The culminating conflict, which is led up to by the many subplot conflicts between warring “Skycrew,” “Grounders,” “Reapers,” and the radiation sensitive residents of a bunker in Mount Weather, takes place between the central ‘Savior’ figure and the artificial intelligence program named Alie, who set of the initial nuclear holocaust 97 years earlier. The program, which was designed to make life better for human beings, used an ice cold logic to deduce that the way to solve overpopulation was to lower earth’s population. Equally calculating, the program designed a software which is implanted in humans by swallowing a communion-wafer shaped chip and transports human consciousness to a virtual world called “The City of Lights” with no suffering, pain or war. Devotees of the City of Lights are easily controlled by the AI, and they are in the process of “chipping” everyone, when a small group led by the main character, Clarke Griffin, played by Eliza Taylor, conspire to defeat the AI and liberate the people who are chipped. To do so however, Clarke must find the virtual kill switch located in the City of Lights. To do this she must implant in her brain a single copy of the second version of the software which was passed down by the original designer of the AI, and also take the wafer so she can get into the City of Lights.

Confused yet? To get all the details, I would recommend watching, but I wanted to point out what I perceive to be a misrepresentation of religion. The City of Lights, and the genocidal AI, are clearly a swipe at organized religion, which seeks to force a kind of conformity on all of humanity, regardless of the consequences. This fundamentalist focus on the ends over the means, is certainly evident in some strands of militant terror. But on the whole, it confuses what religion is actually “designed” to do in the first place.

Under the influence of the AI, “Chipped” people do not feel pain. In addition, they soon forget all of their traumatic and painful memories. No pain, no suffering. At one point, Abbey (not yet chipped), who is a doctor, asks her “chipped” assistant if he remembers his mother’s name. He can’t remember, because she died in his arms, and that was the reason he became a doctor. In a clear teaching moment, the writers are communicating the importance of at least some suffering, pain and grief in making us who we are.

But what I do not like is that the writers seem to be saying that we have a choice between the myths of religion, and the pain of reality, and that we should chose the, though darker, harsher, at least reality of a world of suffering. Religion peddles in fantasy, and though we may be all alone in the cosmos, at least we are facing this reality head on without some kind of “opiate” to numb the pain. In the final showdown between Clarke and the AI, Clarke is tempted to allow the AI to survive. This “last temptation” moment, seems to pit the almost hopeless situation her people face in the harsh world outside, with the virtual salvation presented by Alie.

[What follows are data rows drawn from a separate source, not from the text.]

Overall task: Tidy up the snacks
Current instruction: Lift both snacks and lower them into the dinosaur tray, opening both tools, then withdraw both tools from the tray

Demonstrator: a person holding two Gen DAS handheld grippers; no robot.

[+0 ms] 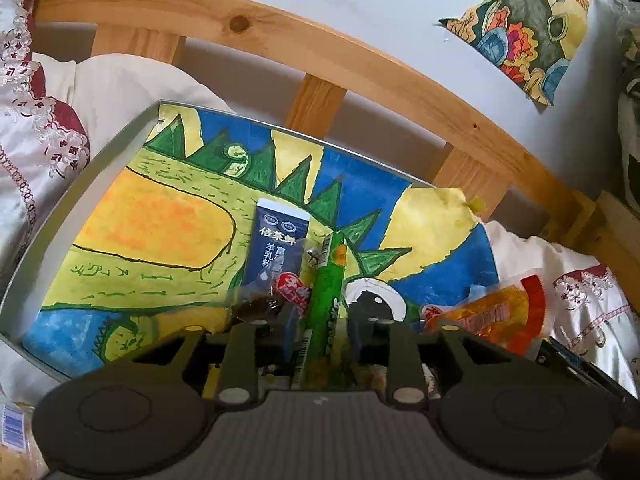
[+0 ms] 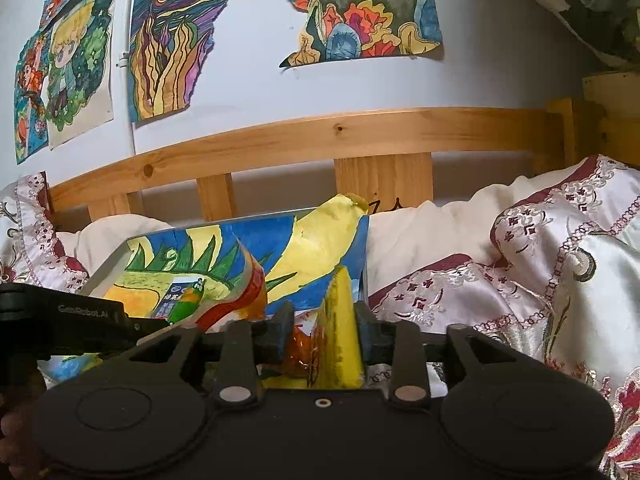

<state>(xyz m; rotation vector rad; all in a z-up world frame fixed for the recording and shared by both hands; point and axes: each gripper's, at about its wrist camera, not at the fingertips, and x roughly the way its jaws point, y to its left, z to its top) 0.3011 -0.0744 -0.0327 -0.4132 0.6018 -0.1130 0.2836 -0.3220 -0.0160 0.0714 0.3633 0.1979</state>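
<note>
Two grippers each hold a snack: the left gripper (image 1: 318, 320) has its fingers clamped on a green stick snack (image 1: 326, 292), the right gripper (image 2: 324, 326) has its fingers pressed on a yellow packet (image 2: 339, 332). Beyond lie a dark blue sachet (image 1: 278, 246) and an orange wrapper (image 1: 496, 312) on the painted tray (image 1: 160, 216), resting on the bed (image 2: 520, 280) before the wooden headboard (image 2: 320, 136).

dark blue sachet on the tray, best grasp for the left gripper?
Take the dark blue sachet by its near lower end, across its narrow width, coming from the near tray edge. It lies flat, long axis pointing away, with its left long edge clear. The green stick already sits between the left gripper fingers, and a red-labelled packet crowds the lower right corner.
</note>
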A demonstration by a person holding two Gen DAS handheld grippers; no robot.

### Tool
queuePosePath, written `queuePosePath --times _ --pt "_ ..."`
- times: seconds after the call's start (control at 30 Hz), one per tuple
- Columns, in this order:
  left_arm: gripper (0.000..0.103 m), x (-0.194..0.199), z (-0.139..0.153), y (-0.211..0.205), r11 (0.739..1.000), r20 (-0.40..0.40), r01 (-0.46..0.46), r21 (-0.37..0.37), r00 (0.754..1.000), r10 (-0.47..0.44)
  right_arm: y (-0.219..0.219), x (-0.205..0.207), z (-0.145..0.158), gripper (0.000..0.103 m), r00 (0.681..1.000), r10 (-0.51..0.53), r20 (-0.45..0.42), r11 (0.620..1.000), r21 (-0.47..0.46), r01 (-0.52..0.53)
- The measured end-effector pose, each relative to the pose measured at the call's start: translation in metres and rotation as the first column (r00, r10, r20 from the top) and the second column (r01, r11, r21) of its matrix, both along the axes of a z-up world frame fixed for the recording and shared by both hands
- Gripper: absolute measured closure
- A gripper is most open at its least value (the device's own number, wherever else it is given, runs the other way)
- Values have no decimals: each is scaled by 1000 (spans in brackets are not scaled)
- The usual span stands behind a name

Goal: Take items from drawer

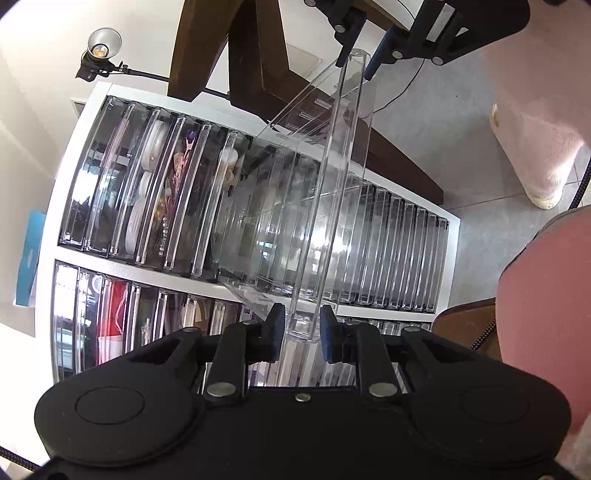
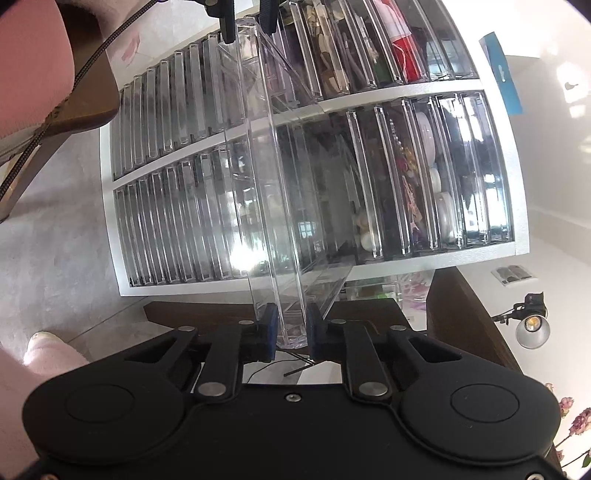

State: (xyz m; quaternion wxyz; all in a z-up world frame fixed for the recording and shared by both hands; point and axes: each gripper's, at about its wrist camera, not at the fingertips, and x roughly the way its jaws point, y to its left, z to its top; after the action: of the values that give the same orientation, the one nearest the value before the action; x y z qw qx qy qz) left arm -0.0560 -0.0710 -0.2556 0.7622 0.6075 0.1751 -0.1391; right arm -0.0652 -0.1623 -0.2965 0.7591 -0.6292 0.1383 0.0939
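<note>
Holding a clear drawer pulled part way out of a white cabinet, front rail spanning between both grippers; cabinet appearing turned sideways in both wrist views.

Left gripper: standing partly open, blue pads lying on either side of one end of the rail; rail end sitting between the fingertips, nearer the pad on the view's left, with a thin gap showing at the other; firm clamping cannot be told from this view. Seen from the right wrist, left gripper straddling the far end of the rail at the top edge of the picture.

Right gripper: standing narrowed about the other rail end, pads lying close against both sides of the clear plastic; rail end sitting squarely between the fingertips. Seen from the left wrist, right gripper pinching the far end of the rail near the top of the picture.

Drawer body extending from the rail back toward the cabinet; contents cannot be told through the glare.

Neighbouring drawers staying shut, several showing white round tins and beads; lamp clamped beside the cabinet; dark wooden table standing next to it; pink slipper resting on the tiled floor.
</note>
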Motion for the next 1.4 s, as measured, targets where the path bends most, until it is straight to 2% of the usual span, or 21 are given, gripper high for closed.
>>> queuePosePath --times 0.17,0.33,0.47,0.67,0.77,0.93,1.1,1.17,1.2,1.4 --pt "89 2 -1 0 1000 -11 -4 0 1000 4 0 0 0 87 1000 -4 -4 1000 7 4" --pt "91 2 0 1 1000 -18 -5 -2 1000 5 1 -1 1 88 1000 -7 -3 1000 2 7" --pt "91 3 0 2 1000 -20 -1 -4 1000 1 0 -3 -1 100 1000 -11 -21 1000 13 11" --pt "91 3 0 1 1000 -17 5 -3 1000 -6 0 -1 -2 100 1000 -9 -10 1000 2 9" --pt "91 2 0 1 1000 -16 6 0 1000 -6 1 -1 -4 91 1000 4 8 1000 -19 -3" --pt "91 2 0 2 1000 -16 9 0 1000 -9 2 1 -4 88 1000 15 10 1000 -20 -15" --pt "91 5 1 2 1000 -5 1 1 1000 -1 1 4 -2 89 1000 16 23 1000 -10 -16" --pt "91 9 2 2 1000 0 -10 -3 1000 10 2 5 -1 98 1000 17 23 1000 -7 -17" --pt "91 11 3 3 1000 -1 -15 -5 1000 15 2 7 0 99 1000 17 17 1000 -5 -17" --pt "91 17 2 4 1000 3 -15 6 1000 15 2 16 -2 99 1000 14 5 1000 -3 -14"
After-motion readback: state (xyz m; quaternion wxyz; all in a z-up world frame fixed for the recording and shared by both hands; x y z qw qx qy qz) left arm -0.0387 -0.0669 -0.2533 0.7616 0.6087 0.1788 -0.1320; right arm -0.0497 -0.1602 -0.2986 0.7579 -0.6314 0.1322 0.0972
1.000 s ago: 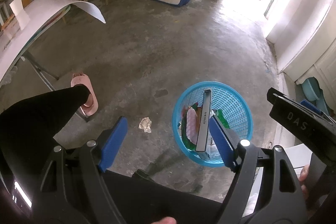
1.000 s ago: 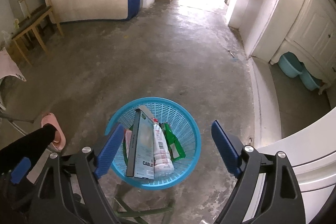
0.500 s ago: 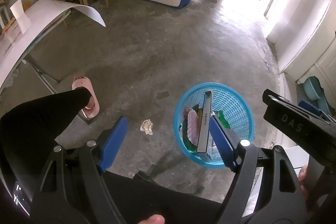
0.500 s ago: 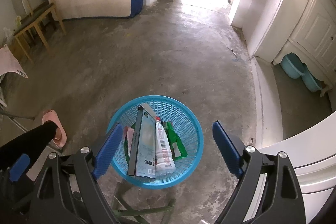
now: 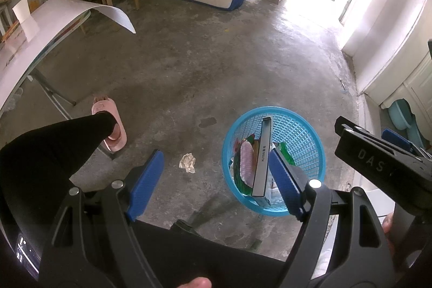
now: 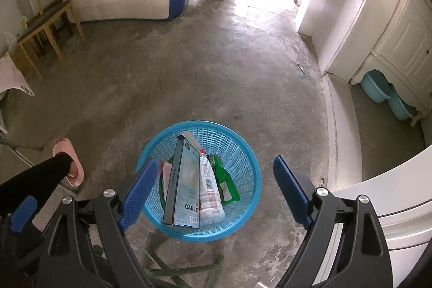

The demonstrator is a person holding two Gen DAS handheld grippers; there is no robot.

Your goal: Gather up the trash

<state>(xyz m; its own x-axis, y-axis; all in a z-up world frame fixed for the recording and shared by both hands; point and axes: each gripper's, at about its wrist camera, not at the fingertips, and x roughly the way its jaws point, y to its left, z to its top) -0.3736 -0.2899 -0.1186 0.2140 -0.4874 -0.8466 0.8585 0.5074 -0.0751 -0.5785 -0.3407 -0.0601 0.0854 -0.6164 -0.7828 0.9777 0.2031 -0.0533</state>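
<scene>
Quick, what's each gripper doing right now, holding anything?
Left gripper: jaws open, holding nothing.
Right gripper: jaws open, holding nothing.

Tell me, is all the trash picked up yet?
Almost. The blue basket already holds a cable box, a white bottle and a green wrapper. Both the left gripper and right gripper are open and empty. One crumpled paper is left on the floor beside the basket.

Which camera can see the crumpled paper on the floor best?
The left wrist view. The crumpled paper lies in plain sight on the bare floor, left of the blue basket. The right wrist view doesn't show it at all.
</scene>
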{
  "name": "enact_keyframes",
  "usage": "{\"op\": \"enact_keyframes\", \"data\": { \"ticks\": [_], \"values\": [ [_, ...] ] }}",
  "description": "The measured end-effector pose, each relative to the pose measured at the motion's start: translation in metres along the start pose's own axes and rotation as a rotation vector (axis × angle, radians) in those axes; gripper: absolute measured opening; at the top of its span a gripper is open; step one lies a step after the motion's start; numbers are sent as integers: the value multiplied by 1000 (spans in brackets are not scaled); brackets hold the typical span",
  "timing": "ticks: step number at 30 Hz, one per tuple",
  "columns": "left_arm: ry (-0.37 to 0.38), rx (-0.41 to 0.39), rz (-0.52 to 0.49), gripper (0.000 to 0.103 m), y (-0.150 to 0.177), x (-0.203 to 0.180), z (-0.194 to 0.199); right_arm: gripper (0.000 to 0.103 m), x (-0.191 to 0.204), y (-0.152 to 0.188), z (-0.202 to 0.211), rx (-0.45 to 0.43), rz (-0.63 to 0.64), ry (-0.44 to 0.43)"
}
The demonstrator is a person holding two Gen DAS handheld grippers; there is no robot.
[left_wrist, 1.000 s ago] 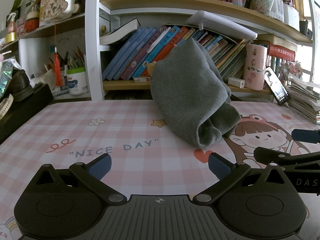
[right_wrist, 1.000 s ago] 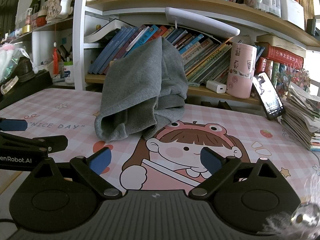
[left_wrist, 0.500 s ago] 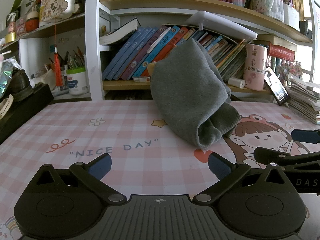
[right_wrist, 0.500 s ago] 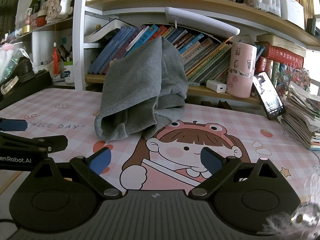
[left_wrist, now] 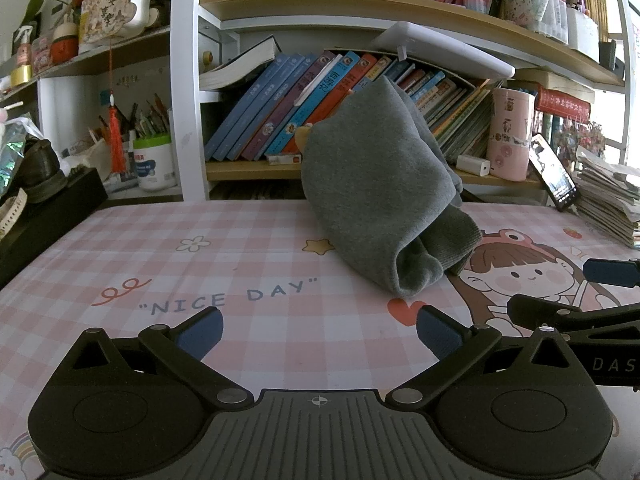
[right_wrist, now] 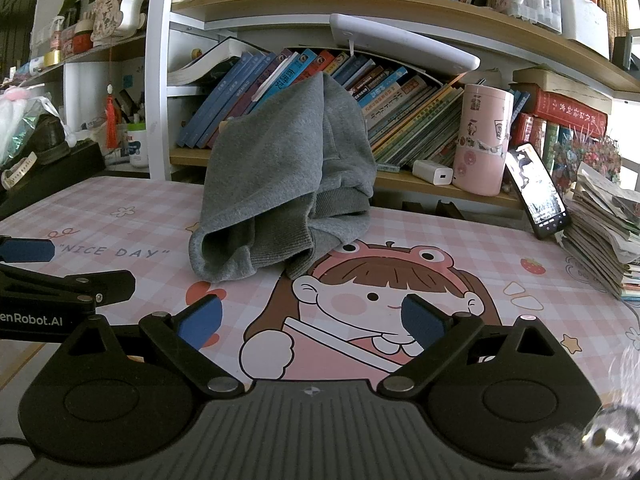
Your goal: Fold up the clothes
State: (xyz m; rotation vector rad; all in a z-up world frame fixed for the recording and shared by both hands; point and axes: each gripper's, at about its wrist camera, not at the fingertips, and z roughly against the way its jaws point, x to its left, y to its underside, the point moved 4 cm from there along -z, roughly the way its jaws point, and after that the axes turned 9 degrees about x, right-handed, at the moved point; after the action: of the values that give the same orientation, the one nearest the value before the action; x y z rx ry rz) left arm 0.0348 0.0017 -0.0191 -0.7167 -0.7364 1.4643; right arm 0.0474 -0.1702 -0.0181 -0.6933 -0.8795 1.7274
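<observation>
A grey sweatshirt lies bunched in a heap at the back of the pink checked desk mat, leaning against the bookshelf; its ribbed cuffs and hem point toward me. It also shows in the right wrist view. My left gripper is open and empty, low over the mat, well short of the garment. My right gripper is open and empty over the cartoon girl print. Each gripper shows at the edge of the other's view.
A bookshelf with slanted books stands right behind the garment. A pink cup, a white charger and a propped phone sit at the right, beside a stack of papers. A black box lies at the left.
</observation>
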Motion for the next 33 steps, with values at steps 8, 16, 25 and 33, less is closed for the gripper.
{"op": "enact_keyframes", "data": {
  "ticks": [8, 16, 25, 33],
  "values": [
    [0, 1, 3, 103, 0, 1, 1, 97, 1, 0, 0, 1, 1, 0],
    [0, -1, 1, 103, 0, 1, 1, 97, 1, 0, 0, 2, -1, 1],
    [16, 20, 9, 103, -1, 2, -3, 97, 0, 0, 0, 4, -7, 0],
    [38, 45, 19, 103, 0, 2, -7, 97, -1, 0, -1, 5, -12, -22]
  ]
}}
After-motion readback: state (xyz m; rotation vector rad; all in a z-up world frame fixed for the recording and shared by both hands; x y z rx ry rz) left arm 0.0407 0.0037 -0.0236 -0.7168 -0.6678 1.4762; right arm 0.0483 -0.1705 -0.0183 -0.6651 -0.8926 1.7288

Watching the post-apocalyptic cast of The 100 run around the forests where I often hike; being in Vancouver for a historical election upset in the US, and the strange arctic weather, I can’t help thinking of dramatic changes coming to the world. Certainly religion could be seen as an escape from this uncertainty.

But in my view, the makers of The 100 get religion wrong. We do not face a choice between the opiate of religion, or the sting of a harsh reality. Religion is not just that which promises us a life after life itself. Religion, with its root meaning ‘to bind together,’ is precisely that which allows us to be most awake to and most resilient in the face of immediate circumstances that seem insurmountable. As Clarke wisely discerns as she decides whether to throw the kill switch, pain is not something we seek to ease, it is something we endure for our good. In Christianity, the central figure, a man nailed to a cross, writhing in pain, suffering is precisely that which allows us to change.

So while I would certainly recommend The 100 to the Post-Apocalyptic Sci-Fi crowd, it doesn’t make for very good commentary if it insists that religion is only an escape from reality rather than a tool for engaging it.